Por Fernando Incháustegui
El Consejo Coordinador
Empresarial de Puebla expresa su preocupación ante las señales de deterioro
estructural observadas en las finanzas públicas y en el crecimiento económico
de México, recientemente señaladas por organismos financieros y calificadoras
internacionales.
México mantiene fortalezas fundamentales: una economía abierta y diversificada, liderazgo manufacturero, integración estratégica con Norteamérica, un sistema financiero sólido y una oportunidad histórica derivada del nearshoring. Sin embargo, dichas ventajas requieren estabilidad macroeconómica, certidumbre jurídica y condiciones adecuadas para traducirse en inversión y crecimiento sostenido.
Hoy enfrentamos desafíos que deben atenderse con visión de
Estado. El déficit fiscal federal alcanzó niveles cercanos al 5.7% del PIB en
2024, mientras que la deuda pública se aproxima al umbral del 60% del PIB y
podría rebasarlo en 2026.
Al mismo tiempo, el gasto corriente ha crecido de manera
significativa. Los apoyos fiscales a PEMEX superan los 500 mil millones de
pesos anuales, sin reflejarse en mayores niveles de producción o eficiencia
energética. Como consecuencia, la inversión física federal cayó cerca de 28%
entre 2024 y 2025 y hoy representa apenas alrededor del 2% del PIB, muy por
debajo de economías comparables de la OCDE.

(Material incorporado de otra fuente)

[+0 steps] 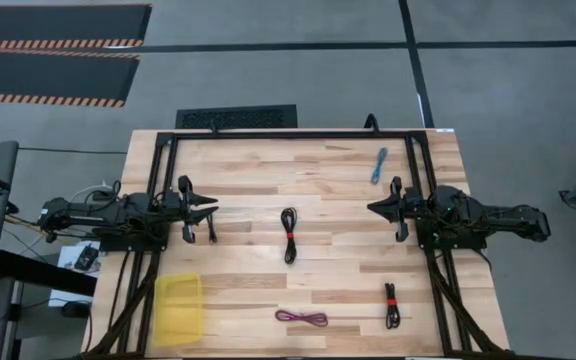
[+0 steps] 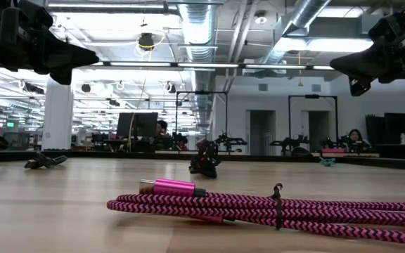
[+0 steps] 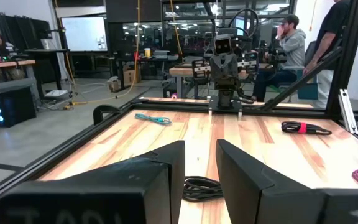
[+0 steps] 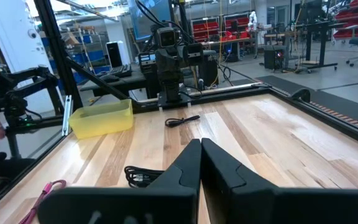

Asimismo, preocupa la desaceleración de la inversión pública
y privada en México, derivada de la incertidumbre regulatoria y económica. Sin
inversión productiva no puede existir crecimiento sostenido, aumento de
productividad ni generación de empleos formales.
La economía mexicana enfrenta un preocupante estancamiento
estructural. El PIB per cápita permanece por debajo de los niveles de 2018
después de siete años, mientras el crecimiento promedio posterior a 2019 se ha
reducido a aproximadamente 0.9%, frente al 2.6% observado previamente. La
informalidad laboral alcanza el 55% de la población ocupada, debilitando la
productividad, la recaudación y el acceso de millones de personas a seguridad social
y oportunidades de desarrollo.
Frente a este contexto, el sector empresarial considera
indispensable impulsar una agenda nacional orientada a recuperar la confianza,
fortalecer el Estado de derecho, garantizar certidumbre jurídica, combatir la
informalidad y acelerar inversión estratégica en infraestructura, energía,
innovación y formación de talento.
Puebla cuenta con capacidades industriales, académicas y
empresariales para convertirse en uno de los principales polos de desarrollo
manufacturero y tecnológico de Norteamérica. La oportunidad del nearshoring
requiere coordinación entre gobierno, sector productivo y sociedad, y una
visión clara de competitividad nacional. México requiere estabilidad
macroeconómica, instituciones sólidas, reglas claras y condiciones que permitan
recuperar la inversión, elevar la productividad y generar crecimiento
sostenible e incluyente de largo plazo.